The graphical structure of the data is contained in Z, which shows the non-zero elements of the precision matrix. Such information is typically known in real-world problems.

Z
# 5 x 5 sparse Matrix of class "dgCMatrix"
#               
# [1,] 1 1 . . .
# [2,] 1 1 1 . .
# [3,] . 1 1 1 .
# [4,] . . 1 1 1
# [5,] . . . 1 1

The exact dependence-structure is however typically unknown.

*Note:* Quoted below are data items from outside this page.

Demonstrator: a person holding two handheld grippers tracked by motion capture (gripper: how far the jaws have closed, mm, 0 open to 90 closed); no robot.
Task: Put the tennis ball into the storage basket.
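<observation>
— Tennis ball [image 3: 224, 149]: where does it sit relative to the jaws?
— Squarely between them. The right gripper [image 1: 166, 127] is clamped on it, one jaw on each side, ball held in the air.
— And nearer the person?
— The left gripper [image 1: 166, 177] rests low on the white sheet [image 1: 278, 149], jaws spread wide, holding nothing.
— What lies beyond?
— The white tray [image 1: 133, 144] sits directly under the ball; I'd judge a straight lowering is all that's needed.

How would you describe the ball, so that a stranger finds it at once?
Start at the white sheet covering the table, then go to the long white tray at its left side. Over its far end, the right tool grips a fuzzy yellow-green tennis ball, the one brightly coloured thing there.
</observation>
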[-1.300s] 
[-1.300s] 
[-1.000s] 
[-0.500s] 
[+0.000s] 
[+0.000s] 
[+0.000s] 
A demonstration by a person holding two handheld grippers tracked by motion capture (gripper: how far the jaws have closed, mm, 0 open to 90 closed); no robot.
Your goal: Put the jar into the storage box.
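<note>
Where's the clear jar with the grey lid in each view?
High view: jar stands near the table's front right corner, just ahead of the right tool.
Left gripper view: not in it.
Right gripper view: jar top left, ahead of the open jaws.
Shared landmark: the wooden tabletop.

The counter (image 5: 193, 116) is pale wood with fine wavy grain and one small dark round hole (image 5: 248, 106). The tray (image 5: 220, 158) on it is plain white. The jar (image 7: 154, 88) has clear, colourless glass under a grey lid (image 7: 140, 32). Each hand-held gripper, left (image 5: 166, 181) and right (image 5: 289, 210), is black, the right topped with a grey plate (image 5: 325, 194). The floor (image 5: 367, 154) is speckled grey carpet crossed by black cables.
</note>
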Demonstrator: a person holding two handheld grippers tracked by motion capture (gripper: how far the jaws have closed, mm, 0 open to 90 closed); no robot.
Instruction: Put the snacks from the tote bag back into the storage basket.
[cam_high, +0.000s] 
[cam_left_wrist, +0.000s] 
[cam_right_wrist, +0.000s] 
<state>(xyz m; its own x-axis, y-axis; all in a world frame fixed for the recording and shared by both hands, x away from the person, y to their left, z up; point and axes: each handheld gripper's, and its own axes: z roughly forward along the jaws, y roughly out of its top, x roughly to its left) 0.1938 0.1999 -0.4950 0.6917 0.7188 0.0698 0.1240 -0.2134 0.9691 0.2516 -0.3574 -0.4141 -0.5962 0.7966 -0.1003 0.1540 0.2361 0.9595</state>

GraphSPME therefore estimates a non-parametric estimate of the precision matrix using the prec_sparse() function.

library(GraphSPME)
prec_est <- prec_sparse(x, Z)
prec_est
# 5 x 5 sparse Matrix of class "dgCMatrix"
#                                   
# [1,]  0.94 -0.85  .     .     .   
# [2,] -0.83  1.73 -0.78  .     .   
# [3,]  .    -0.86  1.58 -0.73  .   
# [4,]  .     .    -0.70  1.54 -0.78
# [5,]  .     .     .    -0.76  1.02

Note that GraphSPME allows working in very high dimensions:

frobenius_norm <- function(M) sum(M^2)
set.seed(123)
p <- 10000
x <- t(replicate(n, rar1(p,psi)))
Z <- bandSparse(p, p, (-1):1,
                list(rep(1,p-1),
                     rep(1,p),
                     rep(1,p-1)))
dim(Z)
# [1] 10000 10000
start.time <- Sys.time()
prec_est <- prec_sparse(x, Z)
end.time <- Sys.time()
time.taken <- end.time - start.time
time.taken
# Time difference of 0.9 secs
# We can compare with the population precision
prec_pop <- bandSparse(p, p, (-1):1, 
                       list(rep(-psi,p-1),
                            c(1, rep(1+psi^2,p-2), 1),
                            rep(-psi,p-1)))
frobenius_norm(prec_pop-prec_est)
# [1] 533

Dependencies

GraphSPME is built on the linear algebra library Eigen. In particular the sparse matrix class in Eigen is extensively utilized to obtain efficient and scalable result. For the R-package, RcppEigen is employed for both bindings to R and access to Eigen (no manual installation needed). Bindings to Python are done via PyBind, and here Eigen must be installed manually beforehand.

Eigen Linear algebra
Rcpp for the R-package
Pybind for the Python-package

Developing

Clone the repository

git clone git@github.com:equinor/GraphSPME.git

To build the R-package, open the R-package.Rproj as a project in RStudio. Under Build hit install and restart. To build it manually, or for CRAN, use the Makefile by running

make Rbuild # to bundle, or 
make Rinstall # to bundle and install, or
make Rcheck # to bundle and check if package ready for CRAN

To build the Python-package, first make sure that Eigen is installed and available in the include path. See the Eigen getting started documentation for details. Then GraphSPME is installable in editable mode by

pip install -e ./python-package

Main idea

GraphSPME combines the inversion scheme in Le (2021) with the regularized covariance estimate of Touloumis (2015) as described in . The package leverages Eigen to obtain scalable result by numerically taking advantage of the graphical nature of the problem.

Le (2021) introduces a sparse precision matrix estimate from the ml-estimate covariance matrix. The method utilizes the knowledge of a graphical structure beneath the realized data.
Touloumis (2015) finds asymptotic closed form results for schrinkage of the frequentist covariance estimate.